Oh, those dreaded 3 to 4 pounds that creep up over the holidays. Extra food goes down easy with the cookies, pies and candy, doesn't it? But come January, the weight is tough to get off.
Here's a simple habit that may help: weigh yourself often. Sounds so simple, right? But a study found that twice-weekly weighs made all the difference in weight gain.
The results from the so-called Winter Weight Watch Study were published earlier this month in the medical journal BMJ. Scientists from the University of Birmingham's Institute of Applied Health Research and the School of Sport, Exercise, and Health Sciences at Loughborough University in the United Kingdom carried out the trial.
The researchers divided the 272 participants into an intervention group and a control group. Members of the intervention group were asked to record their weight at least twice a week, although preferably more often. Researchers took the first weight measurements in November and then followed up in January.
The researchers encouraged the participants in the intervention group to think about their weight and how it was changing over time. As the authors wrote, the intervention "aimed to promote restraint of energy consumption."

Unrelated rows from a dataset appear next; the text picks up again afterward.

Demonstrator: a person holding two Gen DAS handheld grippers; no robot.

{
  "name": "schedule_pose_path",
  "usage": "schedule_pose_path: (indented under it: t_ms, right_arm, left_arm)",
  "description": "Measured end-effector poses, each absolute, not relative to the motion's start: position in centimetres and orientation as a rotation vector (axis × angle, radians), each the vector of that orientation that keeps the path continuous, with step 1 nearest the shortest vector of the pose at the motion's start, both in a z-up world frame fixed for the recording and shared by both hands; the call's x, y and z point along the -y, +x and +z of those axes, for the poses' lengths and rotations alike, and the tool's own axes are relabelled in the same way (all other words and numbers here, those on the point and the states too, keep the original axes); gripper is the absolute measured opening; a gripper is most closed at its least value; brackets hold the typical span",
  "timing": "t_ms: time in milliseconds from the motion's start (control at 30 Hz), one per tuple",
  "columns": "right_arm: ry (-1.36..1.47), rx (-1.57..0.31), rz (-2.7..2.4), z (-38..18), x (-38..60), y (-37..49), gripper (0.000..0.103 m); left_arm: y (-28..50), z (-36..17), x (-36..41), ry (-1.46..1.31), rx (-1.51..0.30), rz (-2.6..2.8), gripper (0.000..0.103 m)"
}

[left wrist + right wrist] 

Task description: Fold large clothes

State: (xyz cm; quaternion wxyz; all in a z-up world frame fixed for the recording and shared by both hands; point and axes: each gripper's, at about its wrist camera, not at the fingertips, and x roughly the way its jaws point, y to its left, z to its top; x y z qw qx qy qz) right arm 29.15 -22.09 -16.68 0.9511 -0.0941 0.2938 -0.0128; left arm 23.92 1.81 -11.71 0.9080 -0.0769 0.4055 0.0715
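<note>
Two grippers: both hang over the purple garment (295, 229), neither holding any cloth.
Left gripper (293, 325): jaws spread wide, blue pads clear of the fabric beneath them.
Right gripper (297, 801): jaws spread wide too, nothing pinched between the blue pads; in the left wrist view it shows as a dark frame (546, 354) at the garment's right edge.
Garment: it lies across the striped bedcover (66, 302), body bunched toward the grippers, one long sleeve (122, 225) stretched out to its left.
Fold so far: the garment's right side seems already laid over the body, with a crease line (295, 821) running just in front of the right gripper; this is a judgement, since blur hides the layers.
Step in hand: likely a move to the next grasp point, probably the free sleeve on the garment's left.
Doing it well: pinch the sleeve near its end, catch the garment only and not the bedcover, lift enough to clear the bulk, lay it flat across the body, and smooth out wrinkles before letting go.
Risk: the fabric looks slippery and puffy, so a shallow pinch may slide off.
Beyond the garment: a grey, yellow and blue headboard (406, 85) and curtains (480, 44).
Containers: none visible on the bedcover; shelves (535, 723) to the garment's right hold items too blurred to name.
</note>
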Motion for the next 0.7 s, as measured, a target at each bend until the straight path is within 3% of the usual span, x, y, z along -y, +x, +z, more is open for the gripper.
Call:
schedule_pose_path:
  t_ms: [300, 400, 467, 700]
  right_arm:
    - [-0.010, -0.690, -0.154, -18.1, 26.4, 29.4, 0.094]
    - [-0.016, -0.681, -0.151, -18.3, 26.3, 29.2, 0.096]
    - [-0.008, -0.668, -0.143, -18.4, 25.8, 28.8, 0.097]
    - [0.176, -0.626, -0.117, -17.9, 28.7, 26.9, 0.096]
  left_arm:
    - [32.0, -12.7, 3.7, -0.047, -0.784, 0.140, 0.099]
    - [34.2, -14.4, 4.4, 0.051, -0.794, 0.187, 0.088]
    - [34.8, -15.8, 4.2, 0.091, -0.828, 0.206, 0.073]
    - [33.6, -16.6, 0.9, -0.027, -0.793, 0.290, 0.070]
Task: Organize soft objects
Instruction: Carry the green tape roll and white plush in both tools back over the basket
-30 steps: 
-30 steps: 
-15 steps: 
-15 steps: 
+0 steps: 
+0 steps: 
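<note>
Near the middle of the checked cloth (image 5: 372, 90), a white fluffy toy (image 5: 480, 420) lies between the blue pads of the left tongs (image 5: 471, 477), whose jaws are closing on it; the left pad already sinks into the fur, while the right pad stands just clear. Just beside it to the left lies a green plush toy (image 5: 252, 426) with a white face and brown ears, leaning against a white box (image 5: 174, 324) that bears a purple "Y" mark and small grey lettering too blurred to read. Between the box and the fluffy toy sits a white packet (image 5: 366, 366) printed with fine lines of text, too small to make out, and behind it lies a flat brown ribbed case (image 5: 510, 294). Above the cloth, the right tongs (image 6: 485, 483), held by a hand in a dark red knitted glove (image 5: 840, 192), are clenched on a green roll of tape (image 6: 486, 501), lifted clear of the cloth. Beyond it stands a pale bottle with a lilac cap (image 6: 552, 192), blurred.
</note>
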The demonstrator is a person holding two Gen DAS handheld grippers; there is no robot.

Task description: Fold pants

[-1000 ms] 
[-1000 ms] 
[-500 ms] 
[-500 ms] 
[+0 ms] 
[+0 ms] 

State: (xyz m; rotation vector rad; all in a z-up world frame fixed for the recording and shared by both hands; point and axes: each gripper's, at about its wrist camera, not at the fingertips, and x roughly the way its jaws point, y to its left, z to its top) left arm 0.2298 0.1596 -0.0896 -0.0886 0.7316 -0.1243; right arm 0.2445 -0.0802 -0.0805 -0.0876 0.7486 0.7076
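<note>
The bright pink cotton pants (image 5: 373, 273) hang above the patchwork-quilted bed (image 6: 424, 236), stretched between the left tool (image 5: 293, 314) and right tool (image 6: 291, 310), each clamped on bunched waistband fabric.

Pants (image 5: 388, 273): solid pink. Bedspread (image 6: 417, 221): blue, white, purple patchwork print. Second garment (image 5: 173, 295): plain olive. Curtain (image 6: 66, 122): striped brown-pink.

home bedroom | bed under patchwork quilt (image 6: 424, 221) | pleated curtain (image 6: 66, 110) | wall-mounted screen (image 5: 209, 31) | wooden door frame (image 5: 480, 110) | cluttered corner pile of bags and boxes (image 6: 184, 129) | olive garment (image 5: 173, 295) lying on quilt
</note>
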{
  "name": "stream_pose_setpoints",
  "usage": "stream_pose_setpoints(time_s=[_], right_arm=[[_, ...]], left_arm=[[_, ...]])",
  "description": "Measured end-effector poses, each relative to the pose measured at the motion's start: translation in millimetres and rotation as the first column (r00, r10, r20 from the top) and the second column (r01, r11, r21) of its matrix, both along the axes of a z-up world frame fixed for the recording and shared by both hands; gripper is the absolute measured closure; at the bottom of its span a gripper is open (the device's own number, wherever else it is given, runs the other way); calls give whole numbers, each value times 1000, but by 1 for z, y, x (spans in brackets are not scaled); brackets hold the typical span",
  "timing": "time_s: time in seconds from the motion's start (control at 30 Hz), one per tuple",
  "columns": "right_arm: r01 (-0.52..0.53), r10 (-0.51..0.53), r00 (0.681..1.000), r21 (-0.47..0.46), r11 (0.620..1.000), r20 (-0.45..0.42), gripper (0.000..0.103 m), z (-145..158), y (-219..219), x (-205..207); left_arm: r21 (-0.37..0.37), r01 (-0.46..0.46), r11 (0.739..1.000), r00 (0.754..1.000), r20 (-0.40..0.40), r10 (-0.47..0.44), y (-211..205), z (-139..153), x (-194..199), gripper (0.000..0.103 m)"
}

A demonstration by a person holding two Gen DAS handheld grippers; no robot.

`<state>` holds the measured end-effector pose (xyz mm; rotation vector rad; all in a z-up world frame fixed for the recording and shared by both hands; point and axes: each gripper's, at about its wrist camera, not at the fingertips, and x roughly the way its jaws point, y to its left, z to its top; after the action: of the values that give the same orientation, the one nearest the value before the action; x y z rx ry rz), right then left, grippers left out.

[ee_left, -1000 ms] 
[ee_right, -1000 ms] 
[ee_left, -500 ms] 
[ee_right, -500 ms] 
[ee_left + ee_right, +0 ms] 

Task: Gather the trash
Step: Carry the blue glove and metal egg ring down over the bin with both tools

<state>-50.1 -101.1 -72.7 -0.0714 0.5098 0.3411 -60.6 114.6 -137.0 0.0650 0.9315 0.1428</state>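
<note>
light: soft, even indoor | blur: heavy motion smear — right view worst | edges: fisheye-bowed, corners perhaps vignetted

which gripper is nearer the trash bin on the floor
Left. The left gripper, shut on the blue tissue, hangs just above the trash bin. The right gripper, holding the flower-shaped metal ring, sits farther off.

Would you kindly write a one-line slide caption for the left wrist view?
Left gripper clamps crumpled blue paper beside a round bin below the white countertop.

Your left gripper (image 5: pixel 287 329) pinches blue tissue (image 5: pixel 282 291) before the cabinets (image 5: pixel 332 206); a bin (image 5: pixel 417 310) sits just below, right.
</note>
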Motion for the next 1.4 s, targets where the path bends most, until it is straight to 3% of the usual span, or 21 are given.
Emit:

Also, the participants were given tips about managing weight and provided with a list of festive foods along with information on how much physical activity they would need to do to burn off the calories of each food they had consumed. For example, it would take 21 minutes of running to burn off the calories found in one slice of mincemeat pie. The control group, on the other hand, only received a leaflet about healthy living.
After adjusting the data for confounding variables, the researchers found that the individuals in the intervention group had gained less weight than those in the control group — an average of 1.1 pounds less.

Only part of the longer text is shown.